Task brief:
Write out exactly, and only, the lines below from the line with "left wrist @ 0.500" through the line with "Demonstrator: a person"; pictures do not belong in the copy.
Data provided: Begin
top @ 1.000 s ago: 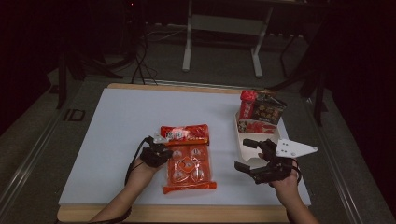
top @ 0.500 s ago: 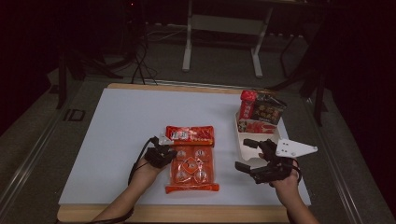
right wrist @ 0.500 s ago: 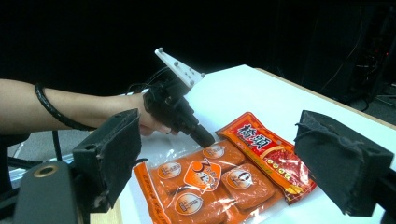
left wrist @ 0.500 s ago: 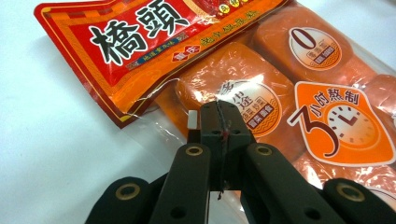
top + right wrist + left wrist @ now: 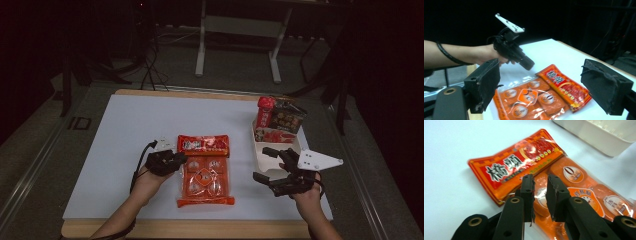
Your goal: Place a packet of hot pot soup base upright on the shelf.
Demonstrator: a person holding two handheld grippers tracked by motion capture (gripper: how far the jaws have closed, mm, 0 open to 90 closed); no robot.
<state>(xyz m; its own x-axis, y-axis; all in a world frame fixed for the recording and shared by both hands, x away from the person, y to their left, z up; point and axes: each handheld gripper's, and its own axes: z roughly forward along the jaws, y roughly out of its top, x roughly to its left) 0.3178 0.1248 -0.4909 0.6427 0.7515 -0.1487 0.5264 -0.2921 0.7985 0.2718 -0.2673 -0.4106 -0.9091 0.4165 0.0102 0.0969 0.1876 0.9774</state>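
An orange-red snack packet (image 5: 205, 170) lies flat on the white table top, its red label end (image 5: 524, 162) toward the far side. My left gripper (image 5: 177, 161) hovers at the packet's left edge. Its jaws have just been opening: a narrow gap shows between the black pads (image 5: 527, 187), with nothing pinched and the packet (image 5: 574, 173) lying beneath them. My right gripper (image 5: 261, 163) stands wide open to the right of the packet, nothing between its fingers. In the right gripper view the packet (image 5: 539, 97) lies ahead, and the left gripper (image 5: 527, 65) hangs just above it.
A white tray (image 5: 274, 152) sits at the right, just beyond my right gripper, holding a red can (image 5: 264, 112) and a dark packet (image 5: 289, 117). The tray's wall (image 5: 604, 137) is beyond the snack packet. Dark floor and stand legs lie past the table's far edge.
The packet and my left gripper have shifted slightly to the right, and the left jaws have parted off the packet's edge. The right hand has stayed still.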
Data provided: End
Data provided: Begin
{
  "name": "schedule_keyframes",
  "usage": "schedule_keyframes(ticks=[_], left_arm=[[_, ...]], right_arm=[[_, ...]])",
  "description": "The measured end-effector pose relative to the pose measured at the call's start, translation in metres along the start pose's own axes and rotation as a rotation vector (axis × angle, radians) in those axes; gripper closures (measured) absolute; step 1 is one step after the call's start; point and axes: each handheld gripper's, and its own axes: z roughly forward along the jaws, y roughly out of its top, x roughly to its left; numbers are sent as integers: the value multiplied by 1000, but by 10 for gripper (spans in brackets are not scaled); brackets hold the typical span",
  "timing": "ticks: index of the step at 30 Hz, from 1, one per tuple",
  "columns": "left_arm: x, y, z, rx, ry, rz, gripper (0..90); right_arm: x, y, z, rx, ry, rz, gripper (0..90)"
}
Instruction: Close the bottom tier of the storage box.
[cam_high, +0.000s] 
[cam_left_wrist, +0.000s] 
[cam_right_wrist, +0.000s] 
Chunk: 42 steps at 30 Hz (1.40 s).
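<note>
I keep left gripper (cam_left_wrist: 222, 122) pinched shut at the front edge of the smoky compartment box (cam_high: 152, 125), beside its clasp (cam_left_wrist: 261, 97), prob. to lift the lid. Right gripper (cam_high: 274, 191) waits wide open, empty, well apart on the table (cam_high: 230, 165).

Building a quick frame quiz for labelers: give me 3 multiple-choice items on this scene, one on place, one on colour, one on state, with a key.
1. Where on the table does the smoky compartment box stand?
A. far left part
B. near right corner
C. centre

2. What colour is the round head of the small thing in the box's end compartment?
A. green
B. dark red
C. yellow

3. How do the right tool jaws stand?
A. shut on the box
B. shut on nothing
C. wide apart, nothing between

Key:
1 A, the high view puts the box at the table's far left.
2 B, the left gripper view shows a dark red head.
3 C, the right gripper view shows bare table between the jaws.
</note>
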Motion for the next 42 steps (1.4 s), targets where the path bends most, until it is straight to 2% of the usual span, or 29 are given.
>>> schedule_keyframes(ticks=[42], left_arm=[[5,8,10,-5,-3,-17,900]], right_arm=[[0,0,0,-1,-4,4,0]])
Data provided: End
Reply to the task:
left wrist @ 0.500 s ago: 
top + right wrist + left wrist @ now: 
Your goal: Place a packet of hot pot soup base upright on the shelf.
Demonstrator: a person holding two handheld grippers tracked by motion capture (gripper: how far the jaws have closed, mm, 0 open to 90 closed); no robot.

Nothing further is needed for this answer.